### TASK DESCRIPTION
All that should come back is the lines of the data below from the one containing "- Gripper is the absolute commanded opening" to the one containing "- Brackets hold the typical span", inclusive, exactly as they stand.

### DATASET EXTRACT

------------------------------

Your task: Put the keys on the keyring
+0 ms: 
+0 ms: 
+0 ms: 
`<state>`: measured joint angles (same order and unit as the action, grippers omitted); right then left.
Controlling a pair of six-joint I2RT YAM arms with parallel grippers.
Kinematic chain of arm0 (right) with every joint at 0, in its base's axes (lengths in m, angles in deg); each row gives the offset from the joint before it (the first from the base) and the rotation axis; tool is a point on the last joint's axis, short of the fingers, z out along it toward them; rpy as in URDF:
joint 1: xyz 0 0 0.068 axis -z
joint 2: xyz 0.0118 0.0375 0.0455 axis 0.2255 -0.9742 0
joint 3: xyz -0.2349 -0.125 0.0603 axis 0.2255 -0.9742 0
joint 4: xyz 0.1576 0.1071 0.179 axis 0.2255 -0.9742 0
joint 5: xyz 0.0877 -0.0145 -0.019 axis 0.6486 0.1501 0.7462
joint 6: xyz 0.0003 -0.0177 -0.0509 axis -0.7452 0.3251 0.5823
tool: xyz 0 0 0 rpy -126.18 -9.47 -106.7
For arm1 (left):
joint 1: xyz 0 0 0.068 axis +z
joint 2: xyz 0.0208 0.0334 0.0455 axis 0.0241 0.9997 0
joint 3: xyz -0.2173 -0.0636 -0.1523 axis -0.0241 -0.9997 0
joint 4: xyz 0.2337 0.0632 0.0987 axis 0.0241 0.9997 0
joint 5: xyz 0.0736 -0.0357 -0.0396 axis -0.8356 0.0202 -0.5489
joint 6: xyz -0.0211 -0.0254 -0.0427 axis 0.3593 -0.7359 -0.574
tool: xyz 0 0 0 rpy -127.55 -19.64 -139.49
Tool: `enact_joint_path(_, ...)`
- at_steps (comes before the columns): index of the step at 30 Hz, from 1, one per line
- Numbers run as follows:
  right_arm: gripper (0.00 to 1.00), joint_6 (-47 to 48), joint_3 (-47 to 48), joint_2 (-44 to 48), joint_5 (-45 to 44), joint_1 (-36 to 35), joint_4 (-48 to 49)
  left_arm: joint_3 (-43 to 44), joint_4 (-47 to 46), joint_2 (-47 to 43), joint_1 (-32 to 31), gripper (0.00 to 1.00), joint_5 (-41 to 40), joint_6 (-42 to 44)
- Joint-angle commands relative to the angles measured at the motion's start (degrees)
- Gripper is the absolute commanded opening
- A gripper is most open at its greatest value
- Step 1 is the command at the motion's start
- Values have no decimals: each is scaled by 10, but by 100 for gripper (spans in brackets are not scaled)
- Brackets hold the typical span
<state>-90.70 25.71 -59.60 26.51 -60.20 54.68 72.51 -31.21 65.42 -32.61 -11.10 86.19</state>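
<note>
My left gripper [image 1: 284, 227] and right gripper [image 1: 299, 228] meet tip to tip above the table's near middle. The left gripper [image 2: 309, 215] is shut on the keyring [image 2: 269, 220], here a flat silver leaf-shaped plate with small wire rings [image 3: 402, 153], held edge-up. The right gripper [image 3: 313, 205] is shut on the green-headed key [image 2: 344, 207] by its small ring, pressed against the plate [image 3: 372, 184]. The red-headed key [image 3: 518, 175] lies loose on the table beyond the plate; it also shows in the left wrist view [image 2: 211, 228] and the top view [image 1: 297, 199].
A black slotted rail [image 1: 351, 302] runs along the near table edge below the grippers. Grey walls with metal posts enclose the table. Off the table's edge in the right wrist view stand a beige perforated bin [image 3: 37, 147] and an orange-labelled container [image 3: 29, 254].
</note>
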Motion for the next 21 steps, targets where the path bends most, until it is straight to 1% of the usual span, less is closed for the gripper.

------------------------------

### RESULT FOR THIS TASK
- Gripper is the absolute commanded opening
- A gripper is most open at its greatest value
- Step 1 is the command at the motion's start
- Values have no decimals: each is scaled by 10, but by 100 for gripper (spans in brackets are not scaled)
- Brackets hold the typical span

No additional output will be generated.